The quest for highly resilient computing resources isn’t limited to edge-style deployments. Microsoft’s undersea data center off the coast of Scotland, Project Natick, successfully operated hands-off for two years at 117 feet below the ocean’s surface.

“If we are sealing these things up and putting them on ocean floor, we can’t really service them the way we do land-based data centers, where if there’s a server with a fault in it we go and replace that server,” said Mark Russinovich, the Chief Technical Officer of Azure Cloud. “We’ve got to go to a fail-in-place model, where the servers degrade as they fail over time. Once the number of servers and container has dropped to a certain threshold, we need to replace that whole container. So we’ll deploy a new one alongside the old one, migrate the data and workloads, and then pull up the old one refurbish it, and then get ready to go again as another replacement.

The 864 servers had one-eighth the failures than found in land-based counterparts, an outcome Microsoft thinks is due to a combination of filling the data center container with dry nitrogen and less equipment jostling by the lack of human being. Nitrogen is less corrosive than oxygen and is commonly used to preserve food for long periods of time.

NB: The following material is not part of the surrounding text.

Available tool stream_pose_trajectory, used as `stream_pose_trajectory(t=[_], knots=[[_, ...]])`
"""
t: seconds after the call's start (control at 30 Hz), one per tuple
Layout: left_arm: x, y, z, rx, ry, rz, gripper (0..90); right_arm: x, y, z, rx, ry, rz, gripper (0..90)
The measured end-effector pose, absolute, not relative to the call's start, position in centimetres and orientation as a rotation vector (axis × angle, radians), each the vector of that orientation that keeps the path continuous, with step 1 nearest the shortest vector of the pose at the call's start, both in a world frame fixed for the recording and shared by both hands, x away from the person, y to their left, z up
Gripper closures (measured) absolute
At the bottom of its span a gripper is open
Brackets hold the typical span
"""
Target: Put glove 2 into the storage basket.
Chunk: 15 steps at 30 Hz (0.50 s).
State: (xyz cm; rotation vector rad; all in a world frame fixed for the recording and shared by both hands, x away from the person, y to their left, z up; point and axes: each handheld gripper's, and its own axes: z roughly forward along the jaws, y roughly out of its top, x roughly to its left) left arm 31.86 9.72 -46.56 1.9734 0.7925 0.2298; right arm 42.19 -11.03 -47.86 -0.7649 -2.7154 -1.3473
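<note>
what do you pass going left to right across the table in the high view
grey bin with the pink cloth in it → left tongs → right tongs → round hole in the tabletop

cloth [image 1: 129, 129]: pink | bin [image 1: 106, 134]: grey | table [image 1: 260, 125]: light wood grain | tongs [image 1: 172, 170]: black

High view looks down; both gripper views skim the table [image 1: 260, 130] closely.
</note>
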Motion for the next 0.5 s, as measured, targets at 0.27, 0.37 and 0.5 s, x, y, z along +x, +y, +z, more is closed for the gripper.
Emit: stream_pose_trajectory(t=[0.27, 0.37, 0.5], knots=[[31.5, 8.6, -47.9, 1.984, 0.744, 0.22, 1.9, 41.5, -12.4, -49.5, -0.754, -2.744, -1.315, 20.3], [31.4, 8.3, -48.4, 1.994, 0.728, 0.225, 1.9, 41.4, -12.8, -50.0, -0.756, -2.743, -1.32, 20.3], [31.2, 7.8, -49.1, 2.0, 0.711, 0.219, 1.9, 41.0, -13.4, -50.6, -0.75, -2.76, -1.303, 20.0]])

Microsoft is examining how the combination of a nitrogen-rich atmosphere and no people could be applied to land data centers. A hands-off data center with more reliable equipment would translate to lower hardware costs and fewer IT people on payroll. It’s reasonable to speculate that a future version of the Microsoft Azure Modular Data Center (MDC) might be delivered as a factory-sealed unit filled with nitrogen and designed with the only user-serviceable parts external plugs for power and data.